INFORMATION PROVIDED
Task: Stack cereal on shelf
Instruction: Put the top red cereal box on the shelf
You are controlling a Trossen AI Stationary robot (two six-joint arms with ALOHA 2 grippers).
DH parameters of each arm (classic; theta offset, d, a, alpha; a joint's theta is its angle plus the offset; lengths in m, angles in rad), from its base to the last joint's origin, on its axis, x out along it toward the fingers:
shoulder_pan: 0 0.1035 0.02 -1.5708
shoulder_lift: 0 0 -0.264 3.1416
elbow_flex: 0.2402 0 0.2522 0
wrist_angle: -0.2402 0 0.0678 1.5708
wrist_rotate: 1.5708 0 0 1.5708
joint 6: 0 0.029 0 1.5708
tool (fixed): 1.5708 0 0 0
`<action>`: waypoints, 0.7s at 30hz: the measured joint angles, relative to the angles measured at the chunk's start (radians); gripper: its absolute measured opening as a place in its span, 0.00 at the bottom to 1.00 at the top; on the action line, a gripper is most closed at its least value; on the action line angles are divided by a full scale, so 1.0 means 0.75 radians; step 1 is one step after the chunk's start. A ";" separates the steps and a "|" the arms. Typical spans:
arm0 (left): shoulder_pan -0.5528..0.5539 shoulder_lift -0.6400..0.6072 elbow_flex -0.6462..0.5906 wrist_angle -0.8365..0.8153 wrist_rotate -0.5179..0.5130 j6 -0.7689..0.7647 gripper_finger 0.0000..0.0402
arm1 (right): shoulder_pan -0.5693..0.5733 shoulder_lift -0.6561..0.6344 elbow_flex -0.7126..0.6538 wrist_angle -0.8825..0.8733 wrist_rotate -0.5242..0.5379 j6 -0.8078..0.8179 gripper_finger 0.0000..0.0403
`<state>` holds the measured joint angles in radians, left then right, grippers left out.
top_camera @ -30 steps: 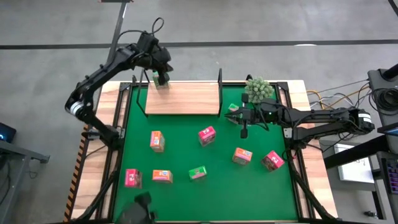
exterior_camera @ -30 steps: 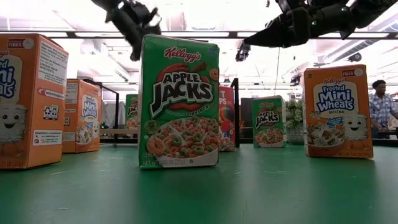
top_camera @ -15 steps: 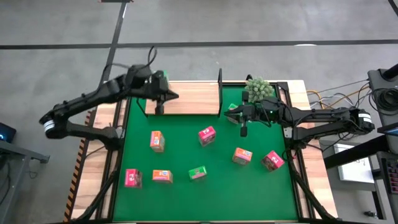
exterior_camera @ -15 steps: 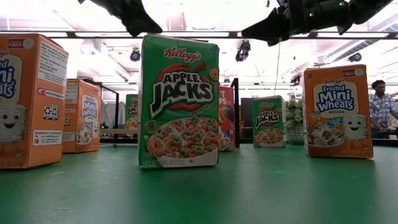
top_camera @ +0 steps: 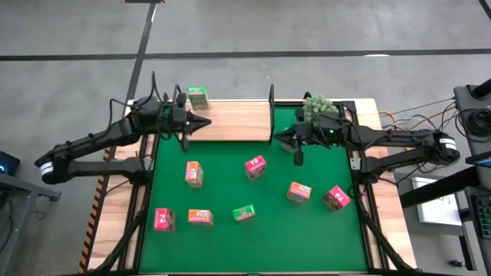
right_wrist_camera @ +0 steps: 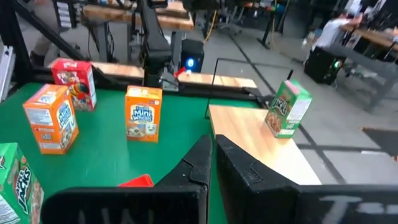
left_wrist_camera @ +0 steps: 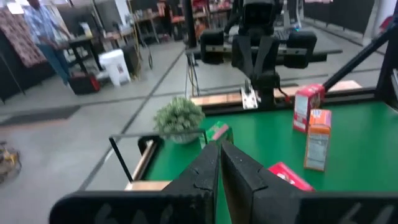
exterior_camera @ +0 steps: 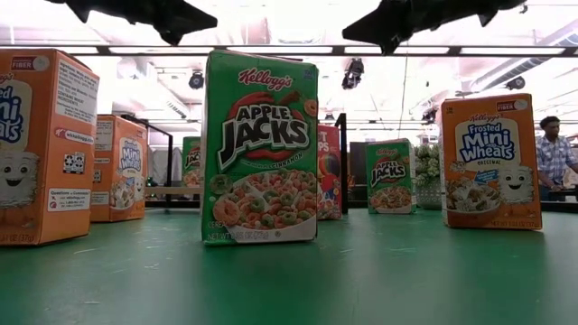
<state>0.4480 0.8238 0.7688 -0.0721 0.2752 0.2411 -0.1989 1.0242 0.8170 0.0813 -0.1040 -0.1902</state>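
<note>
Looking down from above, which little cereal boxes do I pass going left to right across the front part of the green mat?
pink-red cardboard cereal box → orange cardboard cereal box → green cardboard cereal box → second orange cereal box → second pink-red cereal box

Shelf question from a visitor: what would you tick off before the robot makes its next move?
1. Green box stands on the shelf: ok.
2. Left gripper is apart from that box: ok.
3. Left gripper carries nothing, fingers shut: ok.
4. Right gripper has a box to deliver: not ok, it is shut on nothing.
5. Free board space on the shelf: ok.
6. All cereal stacked: not ok, seven loose boxes show on the green mat.
</note>
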 joint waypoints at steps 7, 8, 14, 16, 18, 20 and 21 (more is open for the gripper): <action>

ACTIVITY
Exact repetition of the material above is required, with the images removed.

TASK RESULT
Task: Stack cereal on shelf
Instruction: Put the top red cereal box on the shelf
You are controlling a Trossen AI Stationary robot (two six-joint arms with ALOHA 2 grippers).
DH parameters of each arm (classic; theta offset, d, a, alpha; a joint's theta is its angle plus the offset; lengths in m, angles in rad), from its base to the last joint's origin, on its axis, x out along it toward the fingers:
shoulder_pan: 0 0.1035 0.02 -1.5708
shoulder_lift: 0 0 -0.264 3.1416
elbow_flex: 0.2402 0 0.2522 0
wrist_angle: -0.2402 0 0.0678 1.5708
wrist_rotate: 1.5708 0 0 1.5708
joint 6: 0 0.029 0 1.5708
tool (fixed): 1.5708 0 0 0
`<action>`: waypoints, 0.7s at 30hz: the measured joint angles, relative to the angles measured at the chunk's start (radians); gripper: its absolute measured opening as a place in its span, 0.00 at the bottom to 1.00 at the top; on the action line, a gripper is most closed at its least value; on the action line angles are divided by a full scale, so 1.0 means 0.75 radians; step 1 is one step after the chunk's start. A ";" separates the steps and a "|" the arms. Typical spans:
arm0 (left): shoulder_pan -0.5528..0.5539 shoulder_lift -0.6400..0.6072 elbow_flex -0.6462..0.5906 wrist_angle -0.8365..0.8153 wrist_rotate -0.5179..0.5130 j6 -0.7689..0.7647 gripper_finger 0.0000..0.0402
arm1 (right): shoulder_pan -0.5693..0.5733 shoulder_lift -0.6561..0.6344 elbow_flex -0.7126..0.6538 wrist_angle -0.8825..0.8733 wrist_rotate -0.5242..0.5379 j6 -0.8078..0.8179 gripper_finger 0.0000..0.0403
`<state>` holds the measured joint angles in radians, left then right, grippers left out.
top_camera @ -30 steps: 
exterior_camera @ -30 steps: 
top_camera @ -15 steps: 
exterior_camera @ -15 steps: 
top_camera @ +0 steps: 
right_wrist_camera @ +0 steps: 
left_wrist_camera @ +0 steps: 
exterior_camera @ +0 steps: 
<state>0.4480 0.8238 0.7688 -0.0721 0.2752 0.2411 -0.1989 1.0242 0.8170 0.0813 -0.1040 -0.1902</state>
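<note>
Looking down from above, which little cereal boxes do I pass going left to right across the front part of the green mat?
pink-red cardboard cereal box → orange cardboard cereal box → green cardboard cereal box → second orange cereal box → second pink-red cereal box

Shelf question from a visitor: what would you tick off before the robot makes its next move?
1. Green box stands on the shelf: ok.
2. Left gripper is apart from that box: ok.
3. Left gripper carries nothing, fingers shut: ok.
4. Right gripper has a box to deliver: not ok, it is shut on nothing.
5. Free board space on the shelf: ok.
6. All cereal stacked: not ok, seven loose boxes show on the green mat.
</note>
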 joint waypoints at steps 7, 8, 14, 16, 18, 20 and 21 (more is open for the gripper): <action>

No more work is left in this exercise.